**The task**
Take every line from the material that has the word "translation" in it.

**Recorded information**
^^^^^^^^^^^^^^^^

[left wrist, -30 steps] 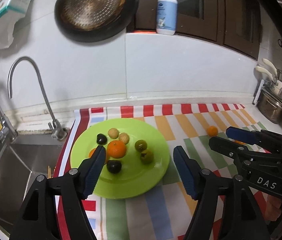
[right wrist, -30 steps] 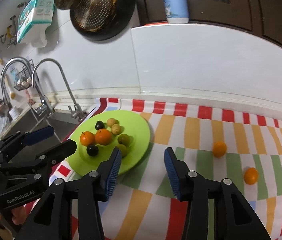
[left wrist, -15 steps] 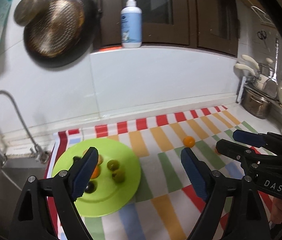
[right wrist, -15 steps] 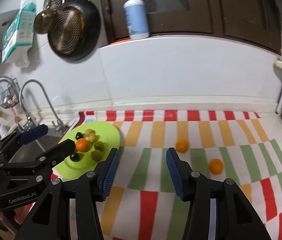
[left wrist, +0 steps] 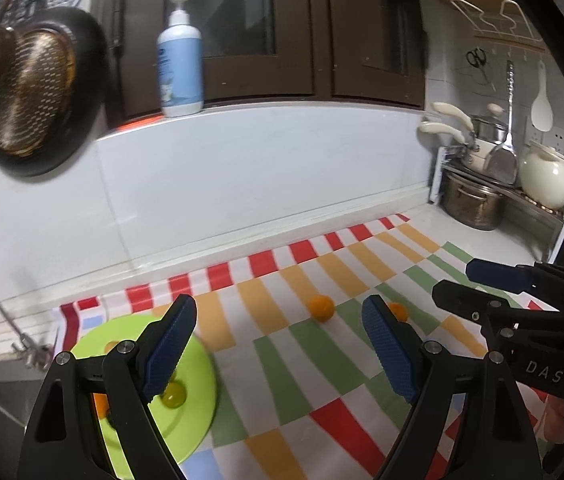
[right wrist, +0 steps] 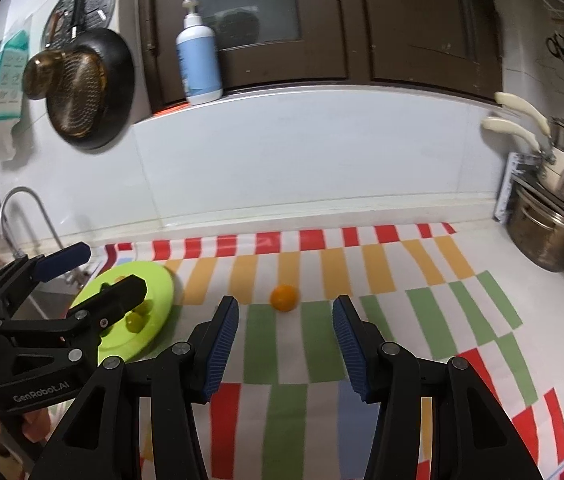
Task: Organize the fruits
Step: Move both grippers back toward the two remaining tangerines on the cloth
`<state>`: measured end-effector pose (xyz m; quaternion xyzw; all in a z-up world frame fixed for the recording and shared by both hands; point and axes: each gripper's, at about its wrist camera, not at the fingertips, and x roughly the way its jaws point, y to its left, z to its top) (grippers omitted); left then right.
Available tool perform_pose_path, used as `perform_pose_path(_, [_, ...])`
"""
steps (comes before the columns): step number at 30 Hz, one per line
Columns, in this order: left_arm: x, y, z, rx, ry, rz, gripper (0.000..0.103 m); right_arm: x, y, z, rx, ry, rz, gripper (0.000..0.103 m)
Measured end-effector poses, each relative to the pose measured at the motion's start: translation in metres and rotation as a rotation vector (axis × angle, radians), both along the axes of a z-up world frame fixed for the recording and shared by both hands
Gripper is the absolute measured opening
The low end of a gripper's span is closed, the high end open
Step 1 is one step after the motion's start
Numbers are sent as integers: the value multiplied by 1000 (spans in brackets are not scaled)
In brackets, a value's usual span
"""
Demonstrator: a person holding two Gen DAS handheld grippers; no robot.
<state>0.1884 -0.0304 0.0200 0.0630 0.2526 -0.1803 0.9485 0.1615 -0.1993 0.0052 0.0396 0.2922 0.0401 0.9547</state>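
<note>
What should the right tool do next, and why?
Probably ease the right tool forward and down over the orange fruit: its jaws are open and empty, the fruit lies loose on the striped cloth just ahead, off the green plate.

Right gripper (right wrist: 283,350) fingers apart, nothing between them. Orange (right wrist: 283,297) on striped cloth (right wrist: 421,280) just beyond them. Green plate (right wrist: 158,280) left of orange, left gripper (right wrist: 94,270) over it.
</note>
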Motion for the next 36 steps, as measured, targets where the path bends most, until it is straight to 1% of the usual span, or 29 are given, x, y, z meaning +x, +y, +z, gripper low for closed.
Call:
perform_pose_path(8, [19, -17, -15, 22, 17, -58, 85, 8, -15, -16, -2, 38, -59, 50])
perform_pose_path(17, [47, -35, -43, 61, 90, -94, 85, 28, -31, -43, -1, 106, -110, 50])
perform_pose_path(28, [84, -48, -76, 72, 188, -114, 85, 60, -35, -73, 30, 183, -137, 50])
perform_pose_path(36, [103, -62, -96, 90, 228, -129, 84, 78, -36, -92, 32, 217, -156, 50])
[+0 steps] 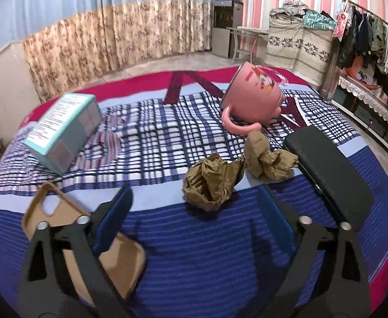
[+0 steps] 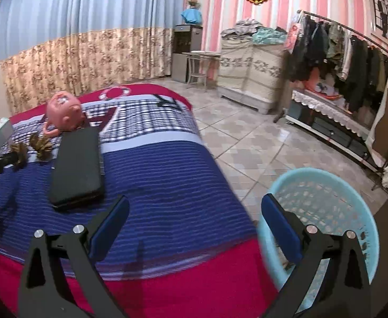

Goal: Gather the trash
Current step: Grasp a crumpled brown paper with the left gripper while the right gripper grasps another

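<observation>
Two crumpled brown paper wads lie on the striped bed cover. The nearer wad (image 1: 212, 180) sits just beyond the fingertips of my left gripper (image 1: 194, 206), roughly centred between them; its jaws are open and clear of the paper. The second wad (image 1: 268, 159) rests behind it, against a black case (image 1: 326, 167). In the right wrist view both wads (image 2: 41, 145) show small at far left. My right gripper (image 2: 195, 206) is open and holds nothing, above the bed's near corner, with a light blue mesh basket (image 2: 313, 171) on the floor beside its right finger.
A pink mug (image 1: 252, 98) lies on its side behind the wads. A teal box (image 1: 64, 129) stands at the left and a tan phone case (image 1: 119, 259) lies under my left finger. Tiled floor, a clothes rack (image 2: 353, 53) and covered furniture lie to the right.
</observation>
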`<state>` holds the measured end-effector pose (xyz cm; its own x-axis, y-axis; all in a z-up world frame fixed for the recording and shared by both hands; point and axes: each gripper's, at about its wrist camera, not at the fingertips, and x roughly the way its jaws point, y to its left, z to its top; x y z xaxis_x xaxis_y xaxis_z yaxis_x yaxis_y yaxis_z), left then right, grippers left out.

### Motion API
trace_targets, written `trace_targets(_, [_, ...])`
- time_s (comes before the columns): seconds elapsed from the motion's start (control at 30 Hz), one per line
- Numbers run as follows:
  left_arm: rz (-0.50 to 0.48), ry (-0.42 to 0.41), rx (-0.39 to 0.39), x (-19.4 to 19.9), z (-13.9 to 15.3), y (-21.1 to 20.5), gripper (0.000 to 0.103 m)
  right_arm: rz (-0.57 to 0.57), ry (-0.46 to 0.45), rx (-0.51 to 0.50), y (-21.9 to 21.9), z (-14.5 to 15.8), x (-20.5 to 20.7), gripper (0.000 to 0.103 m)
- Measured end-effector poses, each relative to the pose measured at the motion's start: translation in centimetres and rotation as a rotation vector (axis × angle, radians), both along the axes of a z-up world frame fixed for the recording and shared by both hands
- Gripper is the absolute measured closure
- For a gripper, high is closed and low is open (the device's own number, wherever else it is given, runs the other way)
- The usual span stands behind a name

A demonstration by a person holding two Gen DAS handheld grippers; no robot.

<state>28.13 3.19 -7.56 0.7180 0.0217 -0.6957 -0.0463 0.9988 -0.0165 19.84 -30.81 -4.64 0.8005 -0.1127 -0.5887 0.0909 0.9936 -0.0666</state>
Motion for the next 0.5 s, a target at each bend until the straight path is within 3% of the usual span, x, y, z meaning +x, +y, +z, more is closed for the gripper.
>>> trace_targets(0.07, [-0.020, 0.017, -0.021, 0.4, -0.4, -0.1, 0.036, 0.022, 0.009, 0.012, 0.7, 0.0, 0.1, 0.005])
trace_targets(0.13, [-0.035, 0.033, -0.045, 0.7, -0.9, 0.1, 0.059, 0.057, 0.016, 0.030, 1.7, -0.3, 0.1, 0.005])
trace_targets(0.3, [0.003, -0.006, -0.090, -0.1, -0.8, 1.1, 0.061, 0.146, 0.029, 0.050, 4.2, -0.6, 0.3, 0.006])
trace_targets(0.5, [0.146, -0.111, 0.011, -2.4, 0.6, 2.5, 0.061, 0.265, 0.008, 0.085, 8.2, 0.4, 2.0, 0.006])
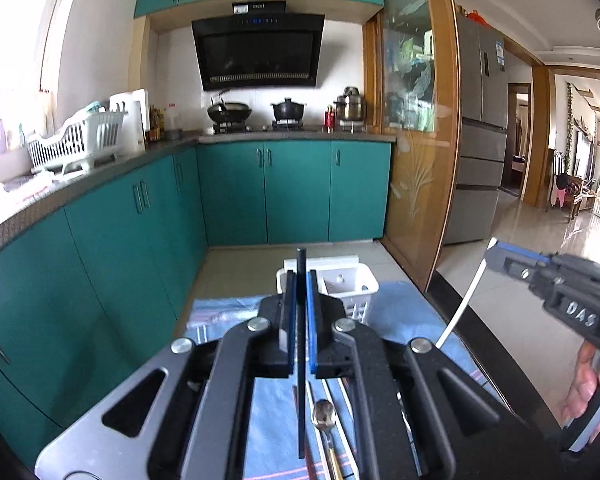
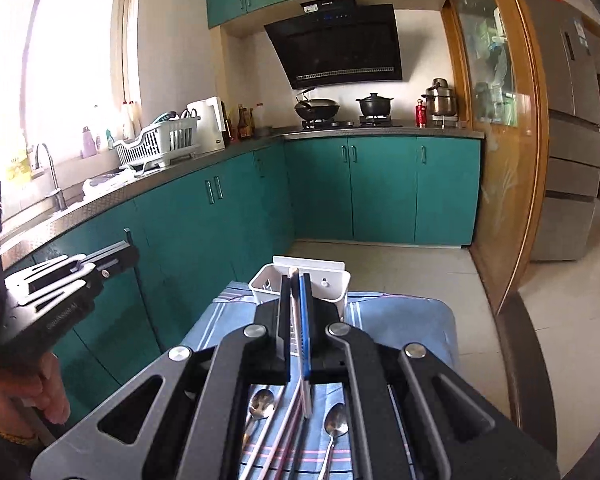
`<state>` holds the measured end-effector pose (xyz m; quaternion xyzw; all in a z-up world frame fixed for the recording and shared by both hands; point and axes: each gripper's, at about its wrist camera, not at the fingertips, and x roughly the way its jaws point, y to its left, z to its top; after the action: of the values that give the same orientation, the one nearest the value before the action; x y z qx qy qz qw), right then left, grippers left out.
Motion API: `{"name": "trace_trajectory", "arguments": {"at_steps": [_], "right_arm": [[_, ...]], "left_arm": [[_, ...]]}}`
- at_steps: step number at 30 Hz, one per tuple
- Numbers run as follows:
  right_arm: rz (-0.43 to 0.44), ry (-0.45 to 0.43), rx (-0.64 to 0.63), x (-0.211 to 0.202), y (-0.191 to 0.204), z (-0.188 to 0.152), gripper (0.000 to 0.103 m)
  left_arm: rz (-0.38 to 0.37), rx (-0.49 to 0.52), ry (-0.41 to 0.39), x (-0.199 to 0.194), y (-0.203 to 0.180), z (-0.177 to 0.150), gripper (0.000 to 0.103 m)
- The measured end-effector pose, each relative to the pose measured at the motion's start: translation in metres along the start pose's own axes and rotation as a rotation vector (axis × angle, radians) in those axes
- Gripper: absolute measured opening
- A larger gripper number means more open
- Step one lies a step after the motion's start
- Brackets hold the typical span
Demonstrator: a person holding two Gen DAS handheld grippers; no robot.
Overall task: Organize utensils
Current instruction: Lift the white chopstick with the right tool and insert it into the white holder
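The left gripper (image 1: 299, 280) is gripping a black chopstick (image 1: 301, 360), the right gripper (image 2: 296, 284) a white one (image 2: 298, 320); both should be lowering tips-first, steadily, into the white utensil holder (image 2: 332, 280).

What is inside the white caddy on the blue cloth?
The caddy shows only bare white walls inside, no utensils visible. Its left compartment and bottom are covered by the right gripper and its white chopstick.

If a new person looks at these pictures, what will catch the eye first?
Each gripper is shut on one chopstick: the left gripper on a black chopstick, the right gripper on a white chopstick. Just ahead stands a white utensil holder on a blue striped cloth, with spoons lying nearer.
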<state>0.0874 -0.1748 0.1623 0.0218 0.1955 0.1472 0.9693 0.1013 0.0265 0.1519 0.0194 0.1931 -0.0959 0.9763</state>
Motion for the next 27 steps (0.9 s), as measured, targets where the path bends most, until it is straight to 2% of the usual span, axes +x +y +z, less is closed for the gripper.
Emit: {"name": "trace_trajectory", "arguments": {"at_steps": [5, 18, 27], "right_arm": [[0.007, -0.005, 0.018, -0.002, -0.005, -0.008, 0.004], [0.025, 0.016, 0.019, -0.001, -0.007, -0.014, 0.004], [0.031, 0.048, -0.002, 0.019, 0.004, -0.004, 0.004]], "left_arm": [[-0.006, 0.001, 0.043, 0.015, -0.001, -0.012, 0.004], [-0.014, 0.006, 0.029, 0.007, -0.004, -0.016, 0.004], [-0.033, -0.015, 0.016, 0.003, 0.010, -0.011, 0.004]]}}
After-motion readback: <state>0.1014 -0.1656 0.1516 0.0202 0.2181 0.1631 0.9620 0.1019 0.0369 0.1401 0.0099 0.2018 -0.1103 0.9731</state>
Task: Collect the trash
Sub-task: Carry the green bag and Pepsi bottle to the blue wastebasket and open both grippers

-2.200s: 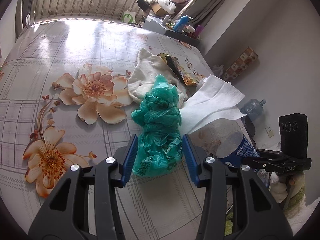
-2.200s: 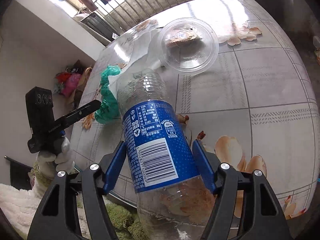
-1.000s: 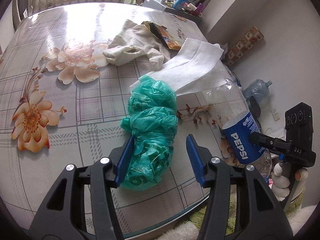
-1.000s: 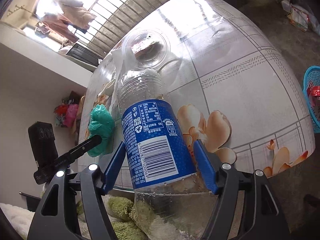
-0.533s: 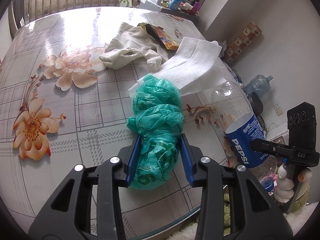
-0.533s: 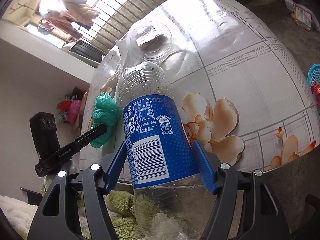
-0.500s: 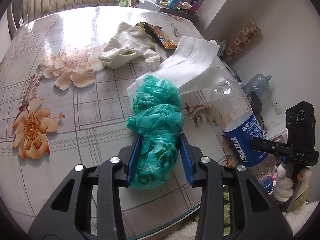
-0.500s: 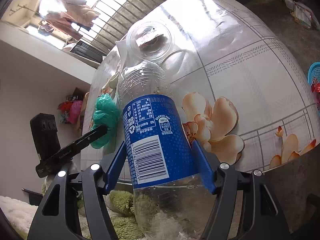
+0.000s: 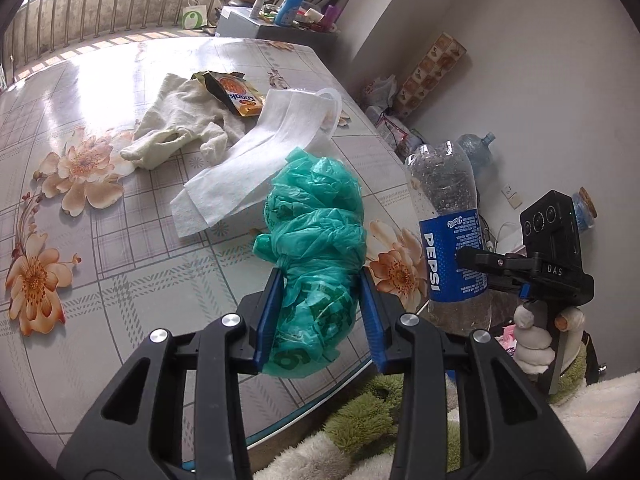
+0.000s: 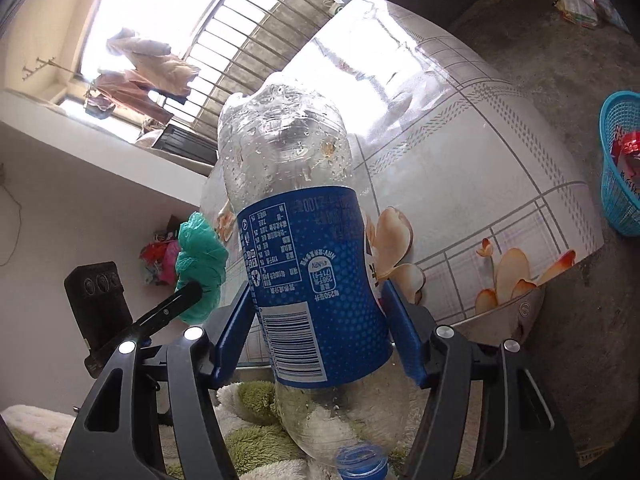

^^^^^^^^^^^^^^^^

**Response**
Measured end-effector poses, each relative to the pose measured at the motion's start: translation in metres and rotation as a rotation vector (axis × angle, radians), both along the axes of a z-up world frame fixed for the recording and shared by both hands
- Measured end-effector poses, each relative to the pose measured at the motion's start: translation in centimetres and rotation as a rotation vector (axis × angle, radians), both along the axes of a z-up world frame fixed for the recording and shared by both hands
- The measured end-effector pose, each relative to the pose measured at the motion's start: translation in metres along the start pose's own axes and rotation as a rotation vector (axis × angle, radians) in those axes

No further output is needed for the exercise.